THE PROBLEM
Which of the lines below contain the string "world"? Pull each one out of the data.

SUPPLIED RECORDS
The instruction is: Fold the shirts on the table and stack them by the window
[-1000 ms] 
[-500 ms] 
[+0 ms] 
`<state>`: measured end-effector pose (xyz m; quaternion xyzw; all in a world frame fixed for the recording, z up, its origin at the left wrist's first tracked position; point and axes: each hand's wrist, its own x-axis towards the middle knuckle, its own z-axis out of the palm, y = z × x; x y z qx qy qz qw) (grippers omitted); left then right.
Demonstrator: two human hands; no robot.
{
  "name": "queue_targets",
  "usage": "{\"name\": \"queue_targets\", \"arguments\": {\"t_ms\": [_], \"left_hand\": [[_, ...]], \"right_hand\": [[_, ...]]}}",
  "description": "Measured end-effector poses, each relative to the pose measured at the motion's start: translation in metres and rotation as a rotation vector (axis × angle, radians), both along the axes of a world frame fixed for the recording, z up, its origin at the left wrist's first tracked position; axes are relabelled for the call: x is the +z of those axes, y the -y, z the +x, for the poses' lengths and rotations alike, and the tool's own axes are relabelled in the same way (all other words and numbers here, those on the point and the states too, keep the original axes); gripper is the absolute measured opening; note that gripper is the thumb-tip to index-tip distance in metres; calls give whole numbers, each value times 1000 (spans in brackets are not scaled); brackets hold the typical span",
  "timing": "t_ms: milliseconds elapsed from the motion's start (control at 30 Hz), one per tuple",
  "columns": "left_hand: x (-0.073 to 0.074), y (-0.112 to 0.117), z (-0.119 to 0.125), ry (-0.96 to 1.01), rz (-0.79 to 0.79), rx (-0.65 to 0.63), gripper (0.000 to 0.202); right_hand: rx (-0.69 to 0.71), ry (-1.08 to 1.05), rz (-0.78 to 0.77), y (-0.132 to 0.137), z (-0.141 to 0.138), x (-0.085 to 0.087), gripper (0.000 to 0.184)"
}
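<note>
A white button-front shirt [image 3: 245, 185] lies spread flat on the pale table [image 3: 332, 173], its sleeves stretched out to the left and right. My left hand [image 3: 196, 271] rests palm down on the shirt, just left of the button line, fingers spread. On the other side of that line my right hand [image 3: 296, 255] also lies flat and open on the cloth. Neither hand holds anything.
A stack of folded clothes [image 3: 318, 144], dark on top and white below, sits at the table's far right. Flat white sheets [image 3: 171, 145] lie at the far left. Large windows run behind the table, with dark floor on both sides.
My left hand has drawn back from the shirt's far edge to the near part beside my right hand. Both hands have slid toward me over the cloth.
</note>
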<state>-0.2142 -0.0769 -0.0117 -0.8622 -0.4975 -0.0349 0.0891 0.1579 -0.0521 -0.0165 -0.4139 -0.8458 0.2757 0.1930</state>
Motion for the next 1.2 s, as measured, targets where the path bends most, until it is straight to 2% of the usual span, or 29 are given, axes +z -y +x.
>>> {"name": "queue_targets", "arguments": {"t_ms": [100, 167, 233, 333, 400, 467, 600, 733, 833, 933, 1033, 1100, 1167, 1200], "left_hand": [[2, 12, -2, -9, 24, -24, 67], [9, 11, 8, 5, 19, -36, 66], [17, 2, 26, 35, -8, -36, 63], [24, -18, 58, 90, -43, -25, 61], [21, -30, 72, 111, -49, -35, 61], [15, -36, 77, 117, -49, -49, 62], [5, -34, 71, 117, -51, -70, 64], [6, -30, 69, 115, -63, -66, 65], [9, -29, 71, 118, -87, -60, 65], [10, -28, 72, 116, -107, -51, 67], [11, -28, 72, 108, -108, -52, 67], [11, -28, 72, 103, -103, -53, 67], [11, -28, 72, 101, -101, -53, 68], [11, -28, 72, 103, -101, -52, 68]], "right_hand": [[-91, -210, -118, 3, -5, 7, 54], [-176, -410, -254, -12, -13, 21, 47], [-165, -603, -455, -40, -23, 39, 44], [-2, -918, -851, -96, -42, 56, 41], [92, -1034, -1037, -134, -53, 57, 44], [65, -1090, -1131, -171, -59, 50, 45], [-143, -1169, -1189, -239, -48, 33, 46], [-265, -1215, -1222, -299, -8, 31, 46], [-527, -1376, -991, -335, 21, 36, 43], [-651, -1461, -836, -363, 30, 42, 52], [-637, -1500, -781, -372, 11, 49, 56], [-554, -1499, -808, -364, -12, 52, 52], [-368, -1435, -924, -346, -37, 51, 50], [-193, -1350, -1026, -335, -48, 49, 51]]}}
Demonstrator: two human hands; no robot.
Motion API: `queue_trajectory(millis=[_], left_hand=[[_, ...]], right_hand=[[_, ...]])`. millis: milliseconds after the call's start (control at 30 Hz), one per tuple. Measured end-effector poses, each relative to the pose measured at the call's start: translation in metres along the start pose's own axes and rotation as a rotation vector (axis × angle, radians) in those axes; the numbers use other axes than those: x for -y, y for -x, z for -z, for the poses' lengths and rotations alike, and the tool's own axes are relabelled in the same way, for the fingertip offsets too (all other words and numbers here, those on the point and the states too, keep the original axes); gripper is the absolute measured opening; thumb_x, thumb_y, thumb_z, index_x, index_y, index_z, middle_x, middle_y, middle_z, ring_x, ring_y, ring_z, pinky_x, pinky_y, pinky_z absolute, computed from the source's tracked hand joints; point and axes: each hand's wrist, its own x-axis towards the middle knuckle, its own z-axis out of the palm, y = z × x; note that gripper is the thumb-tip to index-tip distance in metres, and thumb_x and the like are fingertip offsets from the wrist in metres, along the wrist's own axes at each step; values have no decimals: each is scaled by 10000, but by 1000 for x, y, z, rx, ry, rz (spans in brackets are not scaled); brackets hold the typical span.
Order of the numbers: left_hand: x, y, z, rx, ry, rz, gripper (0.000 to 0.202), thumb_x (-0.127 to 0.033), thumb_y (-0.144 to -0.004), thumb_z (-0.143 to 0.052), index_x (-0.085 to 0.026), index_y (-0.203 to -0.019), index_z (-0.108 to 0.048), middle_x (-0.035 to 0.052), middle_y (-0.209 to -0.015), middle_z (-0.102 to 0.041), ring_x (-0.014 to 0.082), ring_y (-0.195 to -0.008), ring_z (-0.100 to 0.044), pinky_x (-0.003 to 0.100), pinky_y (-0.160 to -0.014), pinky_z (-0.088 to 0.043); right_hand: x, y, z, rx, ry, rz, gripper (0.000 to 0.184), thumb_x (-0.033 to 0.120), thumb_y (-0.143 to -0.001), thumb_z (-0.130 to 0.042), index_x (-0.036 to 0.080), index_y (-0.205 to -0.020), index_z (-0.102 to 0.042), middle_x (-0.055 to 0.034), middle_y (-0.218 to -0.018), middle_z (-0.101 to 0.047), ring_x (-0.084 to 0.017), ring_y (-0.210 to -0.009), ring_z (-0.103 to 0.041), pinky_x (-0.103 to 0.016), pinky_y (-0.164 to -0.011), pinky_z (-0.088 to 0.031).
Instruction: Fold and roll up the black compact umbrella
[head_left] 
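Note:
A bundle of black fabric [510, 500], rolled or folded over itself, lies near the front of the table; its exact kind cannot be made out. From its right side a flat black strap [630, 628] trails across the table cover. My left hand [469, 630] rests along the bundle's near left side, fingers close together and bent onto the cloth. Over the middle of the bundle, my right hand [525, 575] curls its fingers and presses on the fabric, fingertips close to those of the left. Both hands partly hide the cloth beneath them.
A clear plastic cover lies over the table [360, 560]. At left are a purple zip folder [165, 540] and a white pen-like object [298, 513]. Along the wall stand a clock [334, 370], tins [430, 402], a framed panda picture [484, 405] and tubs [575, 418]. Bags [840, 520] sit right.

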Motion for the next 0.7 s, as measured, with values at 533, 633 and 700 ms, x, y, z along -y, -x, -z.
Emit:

SOLUTION
`<state>`: measured end-effector pose (xyz m; quaternion xyzw; all in a world frame fixed for the recording, z up, its origin at the left wrist's first tracked position; point and axes: each hand's wrist, its own x-axis towards the middle knuckle, its own z-axis out of the palm, y = z × x; x y z qx qy qz qw) (grippers omitted); left then right.
  "description": "Measured end-effector poses, each relative to the pose measured at the motion's start: translation in metres and rotation as a rotation vector (axis × angle, radians), both along the axes of a world frame fixed for the recording, z up, its origin at the left wrist's first tracked position; axes are relabelled for the call: x is the +z of those axes, y the -y, z the +x, for the poses' lengths and rotations alike, and the tool's own axes are relabelled in the same way (all other words and numbers here, those on the point and the states too, keep the original axes); gripper is the absolute measured opening; note that gripper is the thumb-tip to index-tip distance in metres; calls give whole numbers, each value times 1000 (spans in brackets are not scaled); brackets hold the typical span",

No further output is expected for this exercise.